"Eat your dinner. And make sure you finish the wine." Mrs. Smith instructed.
They'd walked back from the cellar and were sitting at the dining room. In front of Hadley was one of those wild boar steaks, luscious mashed potatoes with a beet swirled through and snap pea pods, and golden brown gravy on the side. Next to the plate was an untouched glass of the wine mixed with my blood.
"I'm not hungry," Hadley replied.
"That wasn't a request. Eat. And finish that wine," the woman said, with a stern edge to her voice. "In a few years it'll only be the wine you'll need. Nothing more. Like me."
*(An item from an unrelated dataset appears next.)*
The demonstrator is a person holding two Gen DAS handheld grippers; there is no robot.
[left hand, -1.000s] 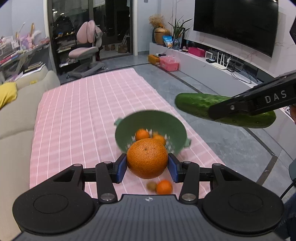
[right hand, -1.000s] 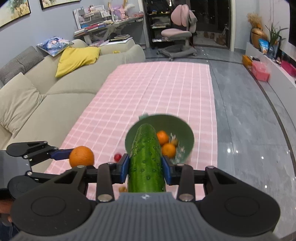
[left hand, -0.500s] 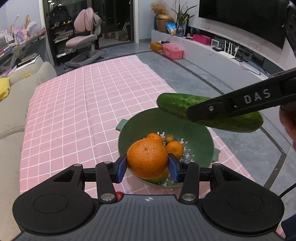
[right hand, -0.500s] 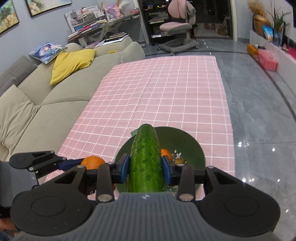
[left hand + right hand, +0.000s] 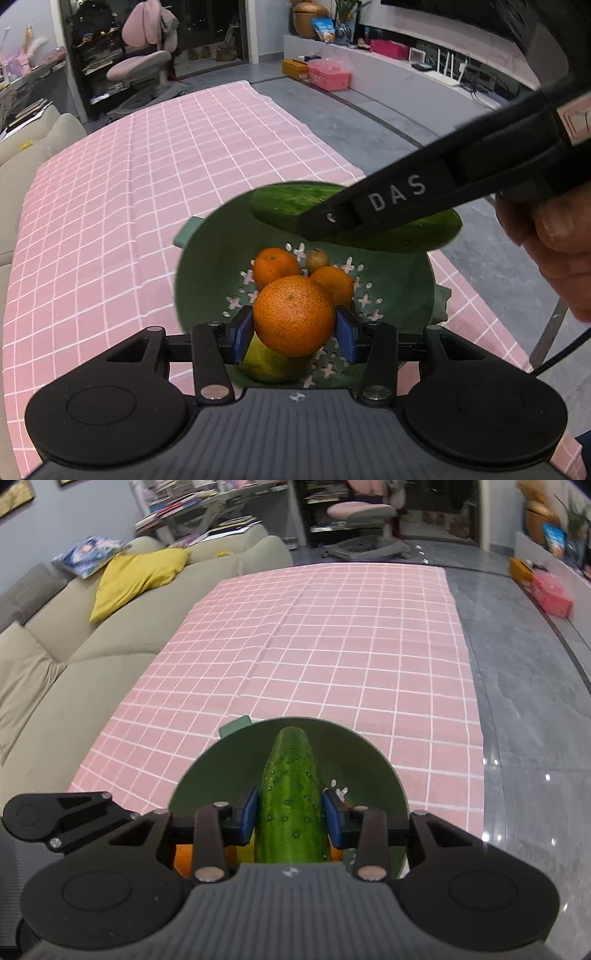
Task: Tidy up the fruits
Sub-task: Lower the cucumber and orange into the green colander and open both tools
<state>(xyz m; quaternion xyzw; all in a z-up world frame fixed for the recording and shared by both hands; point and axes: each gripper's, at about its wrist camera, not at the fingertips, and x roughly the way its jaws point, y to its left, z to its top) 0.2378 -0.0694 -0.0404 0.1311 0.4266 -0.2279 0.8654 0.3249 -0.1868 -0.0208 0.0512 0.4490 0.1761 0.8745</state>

"I'm not drinking her blood." Hadley said. She was scared, that much I could tell, but she was doing what she did best, taking on what scared her without flinching.
That's my girl.
Hadley suddenly grit her teeth and grabbed to the sides of her seat, seizing through the shock of the collar. Mrs. Smith let it continue longer than she had before. When it stopped, Hadley reached for the collar but stopped midway, Mrs. Smith's livid gaze piercing through her. She slowly lowered her hand.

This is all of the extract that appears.